Yes. We're getting most of that water out of the Spraberry out of the upper Spraberry. The upper Spraberry seems to be a lot higher water saturation throughout the entire field, but it does have full lots of oil. So that's what's pushing the water rate up into -- total water in our -- the typical Spraberry well.

Brian Lively - Tudor, Pickering, Holt & Co. Securities, Inc., Research Division

And so you said potentially 1:1, does that mean a 50% water cut? Is that what you're thinking?

Scott D. Sheffield

1:1 is 100%, I mean, so it's equal to 1:1.

Brian Lively - Tudor, Pickering, Holt & Co. Securities, Inc., Research Division

Just, so you're seeing oil equal water, is what you're saying?

Scott D. Sheffield

Yes, exactly.

Brian Lively - Tudor, Pickering, Holt & Co. Securities, Inc., Research Division

Okay. I just wanted to make sure I understood.
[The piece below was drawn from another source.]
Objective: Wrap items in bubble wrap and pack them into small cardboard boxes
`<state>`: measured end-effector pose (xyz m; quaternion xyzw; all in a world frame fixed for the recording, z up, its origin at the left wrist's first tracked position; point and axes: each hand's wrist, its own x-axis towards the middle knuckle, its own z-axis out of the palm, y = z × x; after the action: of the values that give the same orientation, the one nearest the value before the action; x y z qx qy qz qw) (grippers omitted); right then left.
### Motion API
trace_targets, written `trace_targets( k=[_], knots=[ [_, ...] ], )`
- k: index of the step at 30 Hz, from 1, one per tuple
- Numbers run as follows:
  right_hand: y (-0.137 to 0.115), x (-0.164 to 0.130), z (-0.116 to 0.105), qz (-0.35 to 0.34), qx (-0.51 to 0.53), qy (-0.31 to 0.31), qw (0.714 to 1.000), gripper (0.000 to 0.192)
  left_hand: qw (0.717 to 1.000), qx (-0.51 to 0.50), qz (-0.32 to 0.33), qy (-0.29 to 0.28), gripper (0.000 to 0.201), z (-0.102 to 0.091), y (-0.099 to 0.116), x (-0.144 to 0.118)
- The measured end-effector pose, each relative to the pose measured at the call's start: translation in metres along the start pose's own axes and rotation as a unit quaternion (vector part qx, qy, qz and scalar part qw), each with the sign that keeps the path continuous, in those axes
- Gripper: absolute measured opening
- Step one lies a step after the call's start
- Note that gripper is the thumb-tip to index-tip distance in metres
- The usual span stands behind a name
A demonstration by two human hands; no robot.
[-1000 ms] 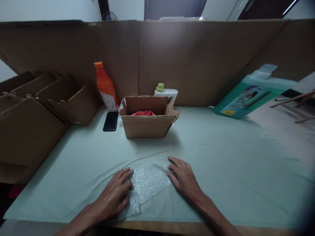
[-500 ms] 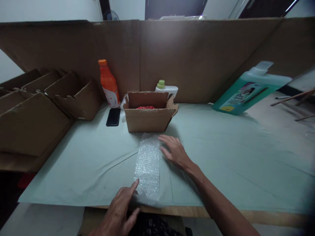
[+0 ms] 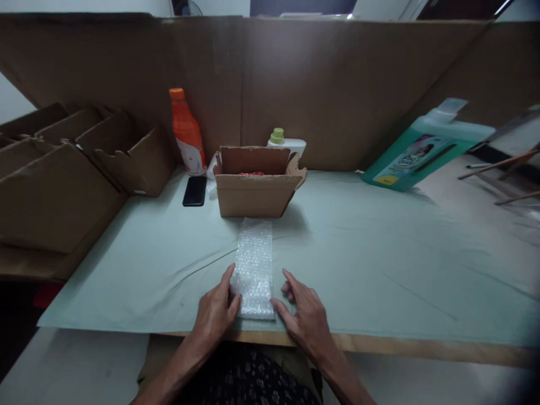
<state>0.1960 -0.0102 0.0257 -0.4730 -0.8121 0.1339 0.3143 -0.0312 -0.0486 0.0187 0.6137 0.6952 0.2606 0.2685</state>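
A strip of bubble wrap (image 3: 255,253) lies lengthwise on the pale green cloth, its near end folded over on itself close to the front edge. My left hand (image 3: 214,309) rests at the strip's left side, with the thumb and fingertips touching its edge and spread apart. On the other side, my right hand (image 3: 307,315) has its thumb tip at the right edge of the fold, while the forefinger points forward over the cloth. Just beyond the strip stands an open cardboard box (image 3: 253,196) with something red inside, mostly hidden by its front wall.
A black phone (image 3: 194,191) and an orange bottle (image 3: 188,135) are left of the box. Behind it is a white bottle with a green cap (image 3: 277,135). A large teal bottle (image 3: 417,152) leans at right. Cardboard bins (image 3: 130,160) fill the left; a cardboard wall (image 3: 337,95) closes the back.
The bubble wrap's near end has been folded over and now lies flat. My right hand has come back from the far end towards me; my left hand has moved up beside the fold.
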Motion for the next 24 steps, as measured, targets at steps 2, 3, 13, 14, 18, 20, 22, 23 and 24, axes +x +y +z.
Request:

And then just on the Eagle Ford, and I'm sorry if I missed this, but what's your current backlog of uncompleted wells there?

Timothy L. Dove

Approximately 15.

Brian Lively - Tudor, Pickering, Holt & Co. Securities, Inc., Research Division

15. And you think you can work those down pretty fast now?

Timothy L. Dove

Yes. We're working them down as we speak. And in fact, it was a higher than that only a month ago. But the fact is we brought in these 2 frac fleets, one of which is a Pioneer-owned fleet, and we are very effectively working down our frac bank as we speak. Should be no more than about 10 wells at the end of the year, for instance.

Operator

And our next question comes from Eliecer Palacios with Maxim Group.

Eliecer Palacios - Maxim Group

Just a quick question on your Alaska property. Could you provide just a quick update on your potential exploration there? And when can we hear results of your current well?

Scott D. Sheffield

Yes, we've already -- I did bring up already that our second Torok well came on just in the last 2 days, about 900 barrels a day. Testing it over the next several weeks. And then we're -- we just finished a recompletion program on several wells, so we expect an uplift in our production. And then over the next -- we're preparing for, again, our winter program. And we'll be drilling, again, several more Torok wells going over the next 2 or 3 years. We'll be drilling a key well onshore in the Torok this coming winter. And in addition, we'll be testing a deeper exploration zone that we've evaluated. The Torok was the third zone when we approved this project, we only had 2 zones: the Nuigsut and the Kuparuk. We've had the Torok now. And we're looking at a fourth zone that's even deeper, and we'll be testing this in the upcoming winter.

Operator

And our final question will come from Michael McAllister of Sterne Agee.

[Technical Difficulty]

Operator

And there are no further questions at this time.

Scott D. Sheffield

Okay. Well, we appreciate all the interest during the quarter, and we look forward talking to everybody on the next quarter around the road. And hope everybody has a good summer coming up. Again, thanks.

Operator

And that does conclude today's teleconference. Thank you all for your participation.